# PROBLEM
Look over the data below and give the number of lines containing the word "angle", with no other words.

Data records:
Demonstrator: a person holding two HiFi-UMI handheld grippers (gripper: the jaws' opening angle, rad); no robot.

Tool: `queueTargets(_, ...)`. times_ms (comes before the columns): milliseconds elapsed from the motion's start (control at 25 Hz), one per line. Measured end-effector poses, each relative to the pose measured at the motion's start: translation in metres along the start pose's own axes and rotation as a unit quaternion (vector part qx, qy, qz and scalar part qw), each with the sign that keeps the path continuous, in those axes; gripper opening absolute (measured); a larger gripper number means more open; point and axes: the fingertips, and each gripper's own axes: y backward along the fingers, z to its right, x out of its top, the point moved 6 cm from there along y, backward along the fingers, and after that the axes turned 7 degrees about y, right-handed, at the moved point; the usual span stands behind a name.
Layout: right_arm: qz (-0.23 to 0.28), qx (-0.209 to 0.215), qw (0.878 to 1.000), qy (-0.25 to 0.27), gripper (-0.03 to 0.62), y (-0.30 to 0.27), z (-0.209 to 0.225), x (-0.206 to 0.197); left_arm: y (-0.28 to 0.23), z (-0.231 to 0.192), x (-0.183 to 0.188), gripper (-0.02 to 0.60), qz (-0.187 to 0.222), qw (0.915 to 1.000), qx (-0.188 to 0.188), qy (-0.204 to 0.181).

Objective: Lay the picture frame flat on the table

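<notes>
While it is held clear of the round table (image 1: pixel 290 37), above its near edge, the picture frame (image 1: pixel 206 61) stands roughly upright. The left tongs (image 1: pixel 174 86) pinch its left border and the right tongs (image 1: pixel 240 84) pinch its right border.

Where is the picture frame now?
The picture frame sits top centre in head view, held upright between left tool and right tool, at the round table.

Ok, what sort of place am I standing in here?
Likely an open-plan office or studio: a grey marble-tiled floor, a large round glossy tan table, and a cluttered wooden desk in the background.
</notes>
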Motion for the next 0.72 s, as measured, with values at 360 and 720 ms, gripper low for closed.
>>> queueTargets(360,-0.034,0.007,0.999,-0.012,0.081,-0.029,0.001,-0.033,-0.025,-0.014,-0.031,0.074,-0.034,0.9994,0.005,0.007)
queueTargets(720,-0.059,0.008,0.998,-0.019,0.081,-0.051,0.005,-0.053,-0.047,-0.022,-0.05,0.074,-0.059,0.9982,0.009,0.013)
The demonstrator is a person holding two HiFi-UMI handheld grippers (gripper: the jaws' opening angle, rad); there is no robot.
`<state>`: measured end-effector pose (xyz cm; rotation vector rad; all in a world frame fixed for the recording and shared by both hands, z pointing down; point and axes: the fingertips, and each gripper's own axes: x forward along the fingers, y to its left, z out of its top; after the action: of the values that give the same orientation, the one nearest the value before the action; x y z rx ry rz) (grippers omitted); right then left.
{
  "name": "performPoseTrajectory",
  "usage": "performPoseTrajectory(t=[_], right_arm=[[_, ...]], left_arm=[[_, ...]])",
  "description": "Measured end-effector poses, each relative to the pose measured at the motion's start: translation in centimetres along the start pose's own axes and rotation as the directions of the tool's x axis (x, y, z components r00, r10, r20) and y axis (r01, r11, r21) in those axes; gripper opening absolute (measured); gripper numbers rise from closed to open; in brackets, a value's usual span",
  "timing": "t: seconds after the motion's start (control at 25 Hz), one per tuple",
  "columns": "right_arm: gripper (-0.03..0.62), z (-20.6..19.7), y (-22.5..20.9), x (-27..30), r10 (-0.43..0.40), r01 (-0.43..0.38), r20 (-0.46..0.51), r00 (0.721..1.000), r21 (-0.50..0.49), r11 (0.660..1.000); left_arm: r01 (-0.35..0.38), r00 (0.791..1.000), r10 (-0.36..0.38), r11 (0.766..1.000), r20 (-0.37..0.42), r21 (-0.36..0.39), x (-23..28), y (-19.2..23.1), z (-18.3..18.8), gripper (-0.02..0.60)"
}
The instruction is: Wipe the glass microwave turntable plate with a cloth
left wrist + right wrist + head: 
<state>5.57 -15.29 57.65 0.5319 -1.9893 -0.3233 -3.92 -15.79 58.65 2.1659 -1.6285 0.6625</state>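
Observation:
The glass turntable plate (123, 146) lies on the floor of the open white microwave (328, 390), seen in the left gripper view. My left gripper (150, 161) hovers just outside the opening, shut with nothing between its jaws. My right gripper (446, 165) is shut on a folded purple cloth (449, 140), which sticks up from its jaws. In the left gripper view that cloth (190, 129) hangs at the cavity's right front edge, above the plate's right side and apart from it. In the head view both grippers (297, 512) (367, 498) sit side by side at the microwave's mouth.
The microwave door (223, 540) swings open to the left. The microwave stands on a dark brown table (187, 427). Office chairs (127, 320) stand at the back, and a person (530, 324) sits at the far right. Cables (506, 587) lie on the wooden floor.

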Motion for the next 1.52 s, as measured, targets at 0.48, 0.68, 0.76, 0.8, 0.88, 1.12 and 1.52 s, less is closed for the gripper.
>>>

# WRITTEN SOLUTION
2